The BOD would be responsible for overseeing the management of the
organization in order to protect the interests of the shareholders. As the time
passed the ownership of shareholdings gradually shifted from individuals to
institutional investors and also with privatization throughout the globe, control
of assets shifted from State to market economy. This led to the views of
various experts who felt good governance is a useful indicator of good
performance in the market systems.
In the developed market economies, the concern for Board governance framework
became important due to rise in corporate sector financial and related irregularities
at different points of time especially during the twentieth century. This showed
the inefficiency in the governance structure. Further, with the gradual opening
up of the global economy, trade, investment and international financial market
liberalization, the framework of effective corporate governance gained
recognition. This was considered as an important instrument for sustained
development of the world economy.
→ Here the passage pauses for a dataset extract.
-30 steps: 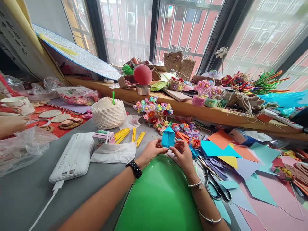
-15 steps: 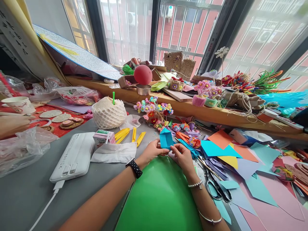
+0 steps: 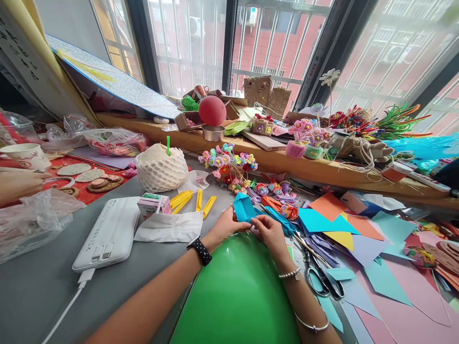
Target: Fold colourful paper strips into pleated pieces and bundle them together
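Observation:
Between my two hands is a small piece of folded blue paper [image 3: 244, 207], its creased panels standing up. My left hand [image 3: 228, 227] pinches its lower left side, thumb along the bottom edge. At the lower right edge, the fingers of my right hand [image 3: 267, 230] grip the same paper. Both hands are above the far end of a shiny green surface [image 3: 236, 291]. Just behind the paper stand crocheted flowers [image 3: 229, 165]. Folded yellow paper strips [image 3: 181, 200] lie to the left, and folded paper balls [image 3: 289, 211] to the right.
Scissors [image 3: 322, 277] and coloured paper sheets [image 3: 389, 282] spread over the right side. On the left are a white power bank [image 3: 107, 234] with a cable, a drink carton [image 3: 154, 204] and a netted coconut [image 3: 162, 167]. Another person's hand [image 3: 21, 185] is at the far left.
The blue paper has tilted to the left in my hands, and its open box-like shape shows less. My right fingers have shifted slightly left along its lower edge.

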Tool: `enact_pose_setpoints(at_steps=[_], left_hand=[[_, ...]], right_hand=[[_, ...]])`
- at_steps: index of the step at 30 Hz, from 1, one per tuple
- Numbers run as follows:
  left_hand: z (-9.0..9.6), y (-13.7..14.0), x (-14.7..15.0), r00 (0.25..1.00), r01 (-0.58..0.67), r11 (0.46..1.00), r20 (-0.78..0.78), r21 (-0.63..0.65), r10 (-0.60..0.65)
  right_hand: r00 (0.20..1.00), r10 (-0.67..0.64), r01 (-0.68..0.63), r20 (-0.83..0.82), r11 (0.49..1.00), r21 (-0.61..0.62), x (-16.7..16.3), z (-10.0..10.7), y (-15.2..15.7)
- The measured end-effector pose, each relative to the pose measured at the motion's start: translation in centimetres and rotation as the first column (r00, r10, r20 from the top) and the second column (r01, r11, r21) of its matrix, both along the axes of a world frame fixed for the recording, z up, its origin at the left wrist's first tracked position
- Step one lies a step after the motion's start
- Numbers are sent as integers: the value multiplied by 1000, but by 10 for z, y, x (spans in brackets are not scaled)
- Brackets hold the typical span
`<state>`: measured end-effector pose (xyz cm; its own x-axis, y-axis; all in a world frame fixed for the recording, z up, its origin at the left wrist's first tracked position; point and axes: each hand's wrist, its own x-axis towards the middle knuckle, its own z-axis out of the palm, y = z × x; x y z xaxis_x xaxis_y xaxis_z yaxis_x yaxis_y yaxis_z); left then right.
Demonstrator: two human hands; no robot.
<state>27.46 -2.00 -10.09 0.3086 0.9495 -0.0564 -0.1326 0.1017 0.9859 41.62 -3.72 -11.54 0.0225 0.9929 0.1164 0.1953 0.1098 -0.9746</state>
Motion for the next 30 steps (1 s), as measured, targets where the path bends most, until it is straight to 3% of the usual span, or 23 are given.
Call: enact_pose_setpoints(at_steps=[10, 30], left_hand=[[4, -2, 2, 998, -65, 993, 20, -96, 67], [5, -2, 1, 995, -97, 990, -4, -104, 97]], right_hand=[[996, -49, 47, 79, 999, 18, 2, 10, -2], [991, -20, 15, 131, 999, 39, 2, 9, -2]])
Worldwide a series of expert committee
reports led to the evolution of different codes of corporate governance to reflect
the challenges of a competitive and globalised system.
There is no fixed way as to how corporate governance can be incorporated in
an organization’s strategy. There are different views and different experts
have given different definitions of corporate governance. The dictionary
meaning of governance includes both ‘the action or manner of governing’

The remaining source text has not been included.